何かはっきり思い出したというより、ほんの一部だけ思い出したような出してないような。



「…ううん、何も」

「そっかー。じゃあ1から探さないとだね。」

「ごめんね、付き合わせちゃって」



伏し目がちに謝ると、星奈は笑って首を横に振った。



「こっちこそごめん。怪我、大丈夫?見えないからわかんなくて……」

「あ、全然大丈夫だったよ!傷跡浅かったし、かすり傷みたいなもんだよ。だから、気にしないで。」



そう言うと、星奈はほっとした息を零した。

それからすぐに一華と話をし始めて、自分もほっと胸を撫で下ろした。

会話をする星奈はとても楽しそうに笑っていて、これからもずっと、そうやって笑っていられる世界であればいいなと思った。



「なんで、嘘ついたの」

「いちいちびっくりするから……心臓止まる。
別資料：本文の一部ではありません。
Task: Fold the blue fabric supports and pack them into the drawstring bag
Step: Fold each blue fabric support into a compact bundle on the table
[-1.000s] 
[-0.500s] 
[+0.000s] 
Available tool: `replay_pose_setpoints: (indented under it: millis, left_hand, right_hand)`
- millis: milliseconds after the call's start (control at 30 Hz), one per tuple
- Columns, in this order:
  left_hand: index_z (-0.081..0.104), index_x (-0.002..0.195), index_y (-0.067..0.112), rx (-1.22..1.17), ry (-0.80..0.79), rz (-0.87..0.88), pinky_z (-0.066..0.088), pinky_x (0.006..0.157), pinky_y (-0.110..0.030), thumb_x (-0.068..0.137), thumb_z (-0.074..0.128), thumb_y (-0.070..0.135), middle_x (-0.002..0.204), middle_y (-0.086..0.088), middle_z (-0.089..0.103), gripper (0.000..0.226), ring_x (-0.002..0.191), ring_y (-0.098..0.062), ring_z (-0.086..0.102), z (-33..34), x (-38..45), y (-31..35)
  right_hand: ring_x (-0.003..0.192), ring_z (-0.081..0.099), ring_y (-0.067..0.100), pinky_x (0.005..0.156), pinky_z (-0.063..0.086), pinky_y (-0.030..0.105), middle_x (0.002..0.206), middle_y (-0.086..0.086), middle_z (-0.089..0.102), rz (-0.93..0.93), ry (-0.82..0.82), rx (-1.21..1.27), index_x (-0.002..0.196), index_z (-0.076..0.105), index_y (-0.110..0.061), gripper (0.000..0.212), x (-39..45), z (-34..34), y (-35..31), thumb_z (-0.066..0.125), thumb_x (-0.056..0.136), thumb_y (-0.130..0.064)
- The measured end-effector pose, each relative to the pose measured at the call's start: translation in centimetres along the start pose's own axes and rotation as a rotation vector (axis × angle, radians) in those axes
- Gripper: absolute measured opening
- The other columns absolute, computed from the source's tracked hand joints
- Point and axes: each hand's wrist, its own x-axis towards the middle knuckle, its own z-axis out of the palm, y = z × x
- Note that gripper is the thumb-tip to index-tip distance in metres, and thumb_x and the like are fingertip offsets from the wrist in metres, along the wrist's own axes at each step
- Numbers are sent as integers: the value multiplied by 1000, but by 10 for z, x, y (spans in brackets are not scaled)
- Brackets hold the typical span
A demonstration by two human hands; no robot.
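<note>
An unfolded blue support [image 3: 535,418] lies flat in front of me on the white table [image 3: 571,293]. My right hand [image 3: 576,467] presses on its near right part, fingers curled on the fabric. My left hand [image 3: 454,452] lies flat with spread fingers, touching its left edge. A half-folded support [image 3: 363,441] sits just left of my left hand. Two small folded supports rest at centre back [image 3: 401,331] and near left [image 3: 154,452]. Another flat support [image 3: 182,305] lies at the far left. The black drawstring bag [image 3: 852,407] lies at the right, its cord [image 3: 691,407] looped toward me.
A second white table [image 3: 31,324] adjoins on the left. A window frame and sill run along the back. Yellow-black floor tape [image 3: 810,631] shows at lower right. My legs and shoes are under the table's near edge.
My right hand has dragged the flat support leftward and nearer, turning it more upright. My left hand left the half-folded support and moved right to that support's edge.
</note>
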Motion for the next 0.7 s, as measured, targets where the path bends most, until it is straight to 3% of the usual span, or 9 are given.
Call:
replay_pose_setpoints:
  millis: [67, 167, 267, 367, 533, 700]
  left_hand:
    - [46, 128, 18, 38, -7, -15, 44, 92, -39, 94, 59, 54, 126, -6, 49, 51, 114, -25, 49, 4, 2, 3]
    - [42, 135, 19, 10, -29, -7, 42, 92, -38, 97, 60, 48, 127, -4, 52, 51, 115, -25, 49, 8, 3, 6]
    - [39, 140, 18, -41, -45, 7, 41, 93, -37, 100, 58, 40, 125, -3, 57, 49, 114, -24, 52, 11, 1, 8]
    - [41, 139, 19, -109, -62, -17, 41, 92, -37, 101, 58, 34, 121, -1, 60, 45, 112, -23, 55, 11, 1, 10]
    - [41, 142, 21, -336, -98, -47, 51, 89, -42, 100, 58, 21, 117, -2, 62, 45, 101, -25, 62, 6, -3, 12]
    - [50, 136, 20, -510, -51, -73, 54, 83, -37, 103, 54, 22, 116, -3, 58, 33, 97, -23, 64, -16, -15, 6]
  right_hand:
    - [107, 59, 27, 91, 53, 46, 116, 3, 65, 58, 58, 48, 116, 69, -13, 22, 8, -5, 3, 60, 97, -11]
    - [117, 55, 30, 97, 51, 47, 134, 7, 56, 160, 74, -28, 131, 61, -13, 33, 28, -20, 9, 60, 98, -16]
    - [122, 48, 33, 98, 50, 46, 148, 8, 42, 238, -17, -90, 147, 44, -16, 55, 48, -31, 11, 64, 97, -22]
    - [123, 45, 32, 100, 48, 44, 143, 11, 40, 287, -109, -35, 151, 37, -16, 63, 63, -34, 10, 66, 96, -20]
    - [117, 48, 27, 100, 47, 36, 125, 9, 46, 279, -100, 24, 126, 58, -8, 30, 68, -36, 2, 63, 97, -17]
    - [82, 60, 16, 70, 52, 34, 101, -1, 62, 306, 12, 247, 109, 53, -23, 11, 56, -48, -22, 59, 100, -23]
」



あ、止まってた。



「で、なんて?」

「なんで嘘、ついたの。結構深かったのに。」



それは多分、自分を責めないで欲しかったから。

きっと本当のことを言ったら、星奈は自分を責めまくって苦しむことになる。


僕はそんなの望んでいない。


今まで不幸だったぶん、それ以上に笑っていて欲しかった。